Friday, April 29, 2011

Good Poetry and Great: An Identification

Good Poetry and Great

The first essay tackled about good and bad poetry. In this essay, the analysis is centered on the identification of good and great. Many critics justify and conclude that if there are good poems, there should be a great poem among those good ones. In this sense, this paper is on evaluating and analyzing two poems, The Love Song of J. Alfred Prufrock by T.S. Eliot and Death of the Hired Man by Robert Frost. These poems exhibit man’s unfulfilled tasks because of inhibitions. At the end of this essay, final results of which of those two poems exemplify greatness can be inferred.

The qualified readers can determine a great poem by multiplying its measurements on two scales, perfection and significance. If a poem measures well on both scales, it is identified great.

Death of a Hired Man: Analysis

The poem, Death of the Hired Man written by Robert Frost, is about an old man who wants to fulfil his left duties before he dies but unfortunately, at the end of the poem, he dies without completing his tasks.

This poem exemplifies a narrative of an old man named Silas returning to his former work place which is a farm owned by Warren and Mary. He also calls the farm his home. On his return, Mary pleads to Warren to accept the old man as she is convinced that the man is ill and waiting for his death.

“”He has come home to die,” Mary said”

“He’s worn out. He’s asleep beside the stove.

When I came up from Rowe’s I found him here,

Huddled against the barn-door fast asleep,

A miserable sight, and frightening, too –”

But Warren has a hard time in accepting the old man again who often disappoints him by the results of his work and the contracts Silas broke that made Warren furious.

“When was I ever anything nut kind to him?

But I’ll not have the fellow back,” he said.

“I told him so last haying, didn’t I?”

If he left then, I said, that ended it.”

However, in the end with the continuous urging of Mary, Warren agrees to have Silas again but when he sees Silas, he is already dead.

“Warren returned – too soon, it seemed to her,

Slipped to her side, caught up her hand and waited.

“”Warren?” she questioned.

“Dead”, was all he answered.”

Warren has not seen Silas’ condition in the first place, but if in the event that Warren saw him earlier, the ending, perhaps, is in the other way around. Warren must have been more compassionate.

Robert Frost, the poet behind this poem, is known for his blank verse and keen understanding of people. It is a fact that he goes beyond a person’s physical through psychological aspect. The poem is in dialogue form which provides the readers a clear understanding of the topic. It is a good example of a blank verse.

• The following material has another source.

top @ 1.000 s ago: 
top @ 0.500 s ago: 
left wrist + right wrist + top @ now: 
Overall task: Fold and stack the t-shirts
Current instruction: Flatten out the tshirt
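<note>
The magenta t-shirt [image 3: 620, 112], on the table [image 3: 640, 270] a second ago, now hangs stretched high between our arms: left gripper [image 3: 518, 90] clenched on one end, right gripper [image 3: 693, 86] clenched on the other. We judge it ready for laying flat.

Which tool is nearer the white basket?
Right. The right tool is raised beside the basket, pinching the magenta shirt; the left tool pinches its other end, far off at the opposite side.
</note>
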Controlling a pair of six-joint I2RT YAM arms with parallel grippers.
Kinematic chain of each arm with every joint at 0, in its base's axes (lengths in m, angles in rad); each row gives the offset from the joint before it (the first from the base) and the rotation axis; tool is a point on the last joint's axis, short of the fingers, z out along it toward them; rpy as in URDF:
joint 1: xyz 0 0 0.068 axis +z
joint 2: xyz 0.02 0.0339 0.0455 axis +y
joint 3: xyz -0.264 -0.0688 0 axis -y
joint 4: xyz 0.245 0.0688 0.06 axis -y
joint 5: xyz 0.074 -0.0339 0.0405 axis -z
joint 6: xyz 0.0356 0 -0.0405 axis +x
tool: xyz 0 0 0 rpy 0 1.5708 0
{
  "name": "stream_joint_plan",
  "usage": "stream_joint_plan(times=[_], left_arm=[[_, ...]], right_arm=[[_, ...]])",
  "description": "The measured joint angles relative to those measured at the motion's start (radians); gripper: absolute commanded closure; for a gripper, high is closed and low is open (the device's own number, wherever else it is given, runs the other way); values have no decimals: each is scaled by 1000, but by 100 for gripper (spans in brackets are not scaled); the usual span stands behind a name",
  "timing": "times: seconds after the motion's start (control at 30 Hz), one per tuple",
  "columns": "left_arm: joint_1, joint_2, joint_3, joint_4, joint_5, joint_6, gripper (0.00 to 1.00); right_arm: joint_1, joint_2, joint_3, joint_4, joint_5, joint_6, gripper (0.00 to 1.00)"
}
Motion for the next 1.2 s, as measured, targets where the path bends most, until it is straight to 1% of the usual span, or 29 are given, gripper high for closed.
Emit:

It is vivid in the poem that there is a well character development. The poem ends with the three characters well developed, mostly through dialogue but also through minimum actions.

Frost used some figures of speech that help him in describing vividly the events in the poem. The figures of speech involved in the poem are as follows with examples:

“Those days trouble Silas like a dream.” – Simile

“He takes it out in bunches like big birds’ nests.” – Simile

“Part of the moon was falling down to west,

Dragging the whole sky with it to the hills.” – Personification

“Among the harp-like morning-glory strings,” – Personification

“Smooth sailing cloud will hit or miss the moon.” – Personification

Imageries that comprise the poem are as follows with examples:

“Mary sat musing on the lamp-flame at the table” – Visual

“Waiting for Warren. When she heard his step,” – Auditory

“She ran on tip-toe down the darkened passage” – Kinaesthetic

“-you know how they fought all through July under the blazing sun.” – Thermal

The tone of the poem is sympathetic, practical, compassionate and bleak. For the part of Mary, she is sympathetic and compassionate with Silas and his condition. If Warren had seen Silas beforehand, he won’t be practical in saying he doesn’t want him in the farm again. Warren turned bleak on the end of the poem when he said “dead”.

The theme of the poem is “Home is not only where man’s relatives live but where he can find acceptance and belongingness”. Silas found home in the farm owned by Mary and Warren. Though they were not the real family of him, there he found acceptance and belongingness. In the end of the poem, Silas did not hesitate to go to the farm; even he had broken contracts with Warren. He knew that he would be accepted there and thus the end, he died there with the home he knew as his family.

This is a poem highly invigorates the emotions of its readers. A reader may feel sorry or sympathetic with the hired man who is very old, thus it is sentimental. This treatment of the poem can move anyone who reads it intriguingly. Its substance is more moving but not timeless. It can be introspected that it is also didactic.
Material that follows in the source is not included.